### [Exercise details]
Some lines in the entries contain the word "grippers". Copy all of them.

=== Begin Enclosure ===

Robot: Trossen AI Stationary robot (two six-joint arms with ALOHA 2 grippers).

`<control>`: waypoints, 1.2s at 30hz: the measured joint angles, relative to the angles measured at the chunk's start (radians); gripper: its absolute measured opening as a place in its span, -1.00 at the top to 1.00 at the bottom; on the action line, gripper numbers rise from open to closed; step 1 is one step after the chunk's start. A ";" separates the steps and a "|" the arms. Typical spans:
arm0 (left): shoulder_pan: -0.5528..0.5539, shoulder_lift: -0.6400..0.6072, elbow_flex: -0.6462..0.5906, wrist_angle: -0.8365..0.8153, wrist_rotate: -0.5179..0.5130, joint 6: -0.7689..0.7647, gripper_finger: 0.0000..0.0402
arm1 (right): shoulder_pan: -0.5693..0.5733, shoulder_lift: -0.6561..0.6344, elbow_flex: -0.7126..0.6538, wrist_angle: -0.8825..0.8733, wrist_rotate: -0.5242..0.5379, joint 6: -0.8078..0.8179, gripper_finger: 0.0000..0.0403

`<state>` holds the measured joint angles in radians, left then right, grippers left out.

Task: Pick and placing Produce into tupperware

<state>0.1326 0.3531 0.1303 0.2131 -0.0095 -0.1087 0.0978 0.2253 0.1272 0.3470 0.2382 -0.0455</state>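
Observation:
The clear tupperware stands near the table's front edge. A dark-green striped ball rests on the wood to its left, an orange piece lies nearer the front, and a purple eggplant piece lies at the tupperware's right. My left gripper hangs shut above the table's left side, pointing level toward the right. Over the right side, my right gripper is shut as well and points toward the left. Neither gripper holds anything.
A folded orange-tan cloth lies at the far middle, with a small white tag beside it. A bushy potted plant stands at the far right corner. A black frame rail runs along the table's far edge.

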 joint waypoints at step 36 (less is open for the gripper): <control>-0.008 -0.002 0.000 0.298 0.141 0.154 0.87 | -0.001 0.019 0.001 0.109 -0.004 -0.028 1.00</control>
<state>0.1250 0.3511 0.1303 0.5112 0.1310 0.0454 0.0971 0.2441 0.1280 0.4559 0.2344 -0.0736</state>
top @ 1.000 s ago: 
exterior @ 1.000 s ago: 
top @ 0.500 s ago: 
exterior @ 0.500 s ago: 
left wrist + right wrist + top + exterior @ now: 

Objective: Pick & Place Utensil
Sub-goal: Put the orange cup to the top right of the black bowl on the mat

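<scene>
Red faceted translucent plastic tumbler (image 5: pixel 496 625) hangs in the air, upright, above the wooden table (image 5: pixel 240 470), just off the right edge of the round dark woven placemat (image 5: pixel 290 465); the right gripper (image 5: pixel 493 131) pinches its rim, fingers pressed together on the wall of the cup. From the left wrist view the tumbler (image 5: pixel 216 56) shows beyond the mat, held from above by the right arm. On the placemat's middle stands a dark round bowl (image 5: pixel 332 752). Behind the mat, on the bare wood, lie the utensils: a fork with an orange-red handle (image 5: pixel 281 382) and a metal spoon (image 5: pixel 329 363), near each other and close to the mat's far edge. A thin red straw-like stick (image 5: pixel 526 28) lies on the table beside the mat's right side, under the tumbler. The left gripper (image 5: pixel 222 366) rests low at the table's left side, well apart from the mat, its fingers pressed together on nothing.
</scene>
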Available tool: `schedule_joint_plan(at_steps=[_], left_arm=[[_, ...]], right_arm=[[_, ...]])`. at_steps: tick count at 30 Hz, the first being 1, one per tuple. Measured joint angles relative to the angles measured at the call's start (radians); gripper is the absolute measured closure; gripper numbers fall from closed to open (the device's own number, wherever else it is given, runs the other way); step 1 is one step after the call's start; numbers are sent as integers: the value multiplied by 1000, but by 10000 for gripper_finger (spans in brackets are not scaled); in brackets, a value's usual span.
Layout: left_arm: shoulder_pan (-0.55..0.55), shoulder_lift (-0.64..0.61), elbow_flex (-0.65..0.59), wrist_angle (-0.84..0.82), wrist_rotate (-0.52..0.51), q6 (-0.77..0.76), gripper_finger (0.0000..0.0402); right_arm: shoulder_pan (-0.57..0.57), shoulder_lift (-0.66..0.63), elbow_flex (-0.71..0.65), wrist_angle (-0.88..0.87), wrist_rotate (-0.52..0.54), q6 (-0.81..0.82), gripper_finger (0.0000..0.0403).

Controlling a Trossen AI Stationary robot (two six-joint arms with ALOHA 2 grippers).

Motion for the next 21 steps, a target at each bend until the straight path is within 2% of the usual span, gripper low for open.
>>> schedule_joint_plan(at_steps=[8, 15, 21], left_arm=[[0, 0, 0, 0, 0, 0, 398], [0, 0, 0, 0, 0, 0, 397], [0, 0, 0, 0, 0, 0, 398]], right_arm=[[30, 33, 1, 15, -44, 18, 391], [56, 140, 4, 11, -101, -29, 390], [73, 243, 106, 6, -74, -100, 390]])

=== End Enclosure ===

### [Reply]
Robot: Trossen AI Stationary robot (two six-joint arms with ALOHA 2 grippers).
`<state>` holds the measured joint angles in radians, left then right, grippers left out.
Controlling a Trossen AI Stationary robot (two six-joint arms with ALOHA 2 grippers).

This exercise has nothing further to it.